I tried to register my latest batch 2 months ago and received a response from their office via email regarding an issue with my filing.

I filed all my images as published work. Here comes the kicker:
Quote
... You also mentioned in your reply that some of the material was published before 6/XX/2011. Please be aware that this registration covers only the material that was published on 6/XX/2011. Please note, you may only register a single "unit of publication" per application.  

Only works that were initially published together as a unit, and on the same date may be filed under one registration.  Works that were published separately (even on the same date) or on different dates must each be filed on separate applications. ...

All the "professional" blogs and articles online advise photographers to register their images in regular intervals e.g. every 3 months.

But according to this response each filing/registration can only cover "one unit of publication". Since photographers are publishing their images on a daily basis (stock, editorial, event etc. shooters) they all would have to file registration every single day?

Do I get this right? I mentioned before that English isn't my native tongue but this sure sounds off.

Does any of you who register copyright ONLY register unpublished works because of this?

Or do you just register a few times a year to "cover" all images (which supposedly isn't allowed)?
« Last Edit: August 10, 2011, 11:27 by click_click »


PaulieWalnuts

  • On the Wrong Side of the Business
« Reply #1 on: August 10, 2011, 12:04 »
0
I've been looking into this too and that's the impression I got.
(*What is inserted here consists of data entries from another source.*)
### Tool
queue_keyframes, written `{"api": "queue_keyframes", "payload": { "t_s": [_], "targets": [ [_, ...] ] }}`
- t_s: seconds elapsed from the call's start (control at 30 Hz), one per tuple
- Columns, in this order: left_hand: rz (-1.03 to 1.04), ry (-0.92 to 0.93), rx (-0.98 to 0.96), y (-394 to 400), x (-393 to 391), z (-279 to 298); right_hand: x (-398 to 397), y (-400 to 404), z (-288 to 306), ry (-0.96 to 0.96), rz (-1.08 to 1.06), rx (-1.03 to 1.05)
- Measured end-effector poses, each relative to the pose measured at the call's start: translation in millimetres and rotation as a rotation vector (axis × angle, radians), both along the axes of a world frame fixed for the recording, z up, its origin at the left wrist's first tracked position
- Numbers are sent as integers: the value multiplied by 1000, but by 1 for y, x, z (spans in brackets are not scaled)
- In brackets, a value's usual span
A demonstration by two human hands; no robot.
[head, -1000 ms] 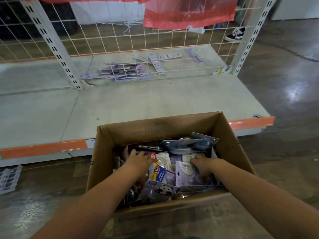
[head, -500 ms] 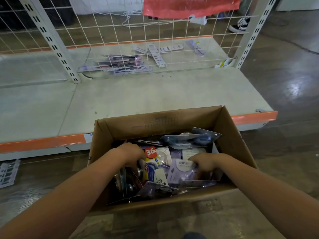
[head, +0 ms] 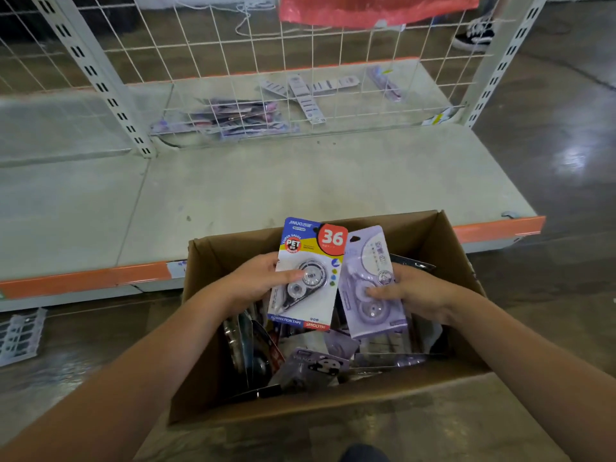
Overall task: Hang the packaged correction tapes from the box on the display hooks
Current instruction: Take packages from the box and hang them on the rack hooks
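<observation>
Above the open cardboard box [head: 443, 258], the left hand [head: 253, 281] grips a blue-and-white correction tape pack [head: 306, 278]. The right hand [head: 413, 291] grips a lilac pack [head: 370, 285] just beside it; more packs [head: 316, 365] lie inside the box.

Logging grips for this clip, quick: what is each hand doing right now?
Left hand: holds the blue-and-white correction tape pack.
Right hand: holds the lilac correction tape pack.

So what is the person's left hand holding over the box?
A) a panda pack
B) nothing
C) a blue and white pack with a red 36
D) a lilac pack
C: the left hand grips the blue and white pack with its red 36; the right hand holds the lilac pack.
</observation>
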State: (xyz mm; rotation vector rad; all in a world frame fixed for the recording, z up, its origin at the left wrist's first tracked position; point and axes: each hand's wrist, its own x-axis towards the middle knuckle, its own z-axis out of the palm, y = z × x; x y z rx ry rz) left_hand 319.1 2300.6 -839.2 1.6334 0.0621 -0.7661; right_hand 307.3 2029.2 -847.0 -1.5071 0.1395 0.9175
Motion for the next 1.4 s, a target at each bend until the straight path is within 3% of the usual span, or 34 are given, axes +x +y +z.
{"api": "queue_keyframes", "payload": {
  "t_s": [0.27,0.53,1.0,1.17,1.4],
  "targets": [
    [231,168,-87,8,-39,67,-29,20,86,218,-168,74],
    [331,251,-104,17,-65,227,-48,27,244,208,-275,134],
    [530,135,-149,31,-126,537,-88,38,533,115,-335,291],
    [592,15,-126,36,-148,608,-104,55,603,26,-366,410],
    [637,-107,-208,50,-159,667,-113,88,667,-83,-384,412]
  ]
}}
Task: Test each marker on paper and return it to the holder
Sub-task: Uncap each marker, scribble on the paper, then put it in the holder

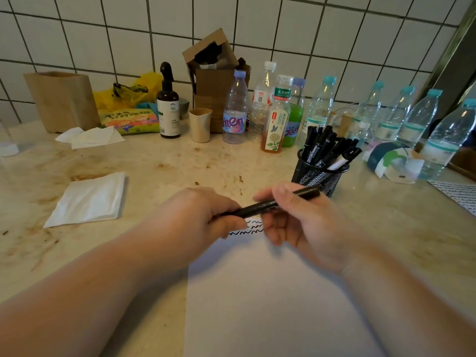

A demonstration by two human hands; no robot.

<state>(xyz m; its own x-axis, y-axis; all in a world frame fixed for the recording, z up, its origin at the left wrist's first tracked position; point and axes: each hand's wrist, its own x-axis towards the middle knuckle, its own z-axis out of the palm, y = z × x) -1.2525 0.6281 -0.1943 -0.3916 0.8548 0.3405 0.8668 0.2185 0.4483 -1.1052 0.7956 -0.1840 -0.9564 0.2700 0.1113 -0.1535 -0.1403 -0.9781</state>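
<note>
Black marker (pixel 260 208), black-squiggled white paper (pixel 257 292)

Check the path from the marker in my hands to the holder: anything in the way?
Nothing visible does. The marker, held by the left hand and right hand, sits just in front of the holder, with bare counter between. The holder is already crowded with other markers.

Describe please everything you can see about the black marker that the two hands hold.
The black marker is a slim, dark pen that looks like plastic, blurred by motion. It lies almost level, its right end raised slightly toward the mesh holder. The left hand grips its left end and the right hand pinches its middle part, so both ends are partly hidden; whether the cap is on cannot be told. It hangs above the top edge of the white paper, just over the black wavy test lines, without touching the sheet.
</note>
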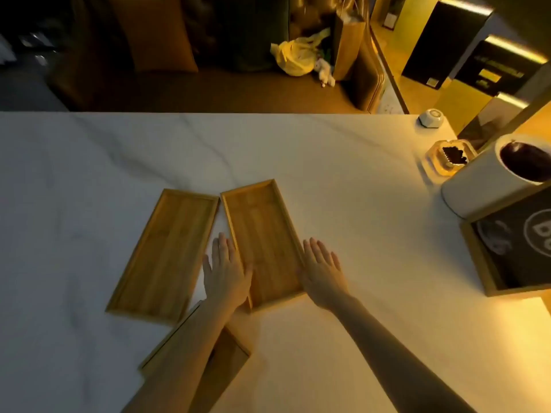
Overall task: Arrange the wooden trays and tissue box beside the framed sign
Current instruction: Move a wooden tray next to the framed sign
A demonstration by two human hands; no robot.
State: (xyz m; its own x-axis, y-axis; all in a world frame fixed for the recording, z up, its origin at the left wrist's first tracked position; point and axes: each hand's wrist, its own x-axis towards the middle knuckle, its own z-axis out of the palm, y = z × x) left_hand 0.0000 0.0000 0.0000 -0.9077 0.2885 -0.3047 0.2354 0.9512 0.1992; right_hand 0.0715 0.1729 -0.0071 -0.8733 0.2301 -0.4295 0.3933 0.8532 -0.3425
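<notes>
Flat, open fingers of the left hand [226, 269] and right hand [323, 268] are pressed against the long sides of the right-hand tray [262, 242], nothing gripped, seemingly so it can be slid toward the framed sign [518, 248], well apart at right.

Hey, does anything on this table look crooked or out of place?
Yes. The two wooden trays lie splayed at different angles, not parallel, and both sit well away from the framed sign at the table's right edge.
</notes>
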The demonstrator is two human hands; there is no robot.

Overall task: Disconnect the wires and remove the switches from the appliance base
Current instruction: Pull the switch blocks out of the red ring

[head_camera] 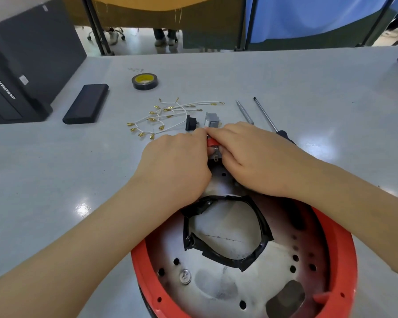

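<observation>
The red appliance base (338, 249) lies open side up at the near table edge, with a metal plate inside and a black taped ring (260, 228). At its far rim my left hand (177, 166) and my right hand (246, 154) meet, fingers curled around a switch (214, 149) with metal terminals set in the red rim. Most of that switch is hidden by my fingers. Beyond the hands lie a removed black switch (190, 122), a grey switch (211, 120) and several loose white wires (168, 115) with brass terminals.
Two screwdrivers (245, 112) (265, 114) lie right of the grey switch. A black tape roll (145, 81) with a yellow core sits farther back. A flat black case (86, 104) and a black computer tower (21, 65) stand at the left.
</observation>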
That published photos need to be submitted in groups by day published.

Unpublished photos sound like they can be submitted by year and/or as many files as the upload timeout limit can handle.

It sounds like it's $35 per group of photos published on a specific date. If that's the case it would cost me a fortune to register over three years of stuff.

And yes, most blogs seem to have it wrong. Or, they just show you how to register unpublished and skip over registering published. Probably because they have no idea what the process is.

« Reply #2 on: August 10, 2011, 14:37 »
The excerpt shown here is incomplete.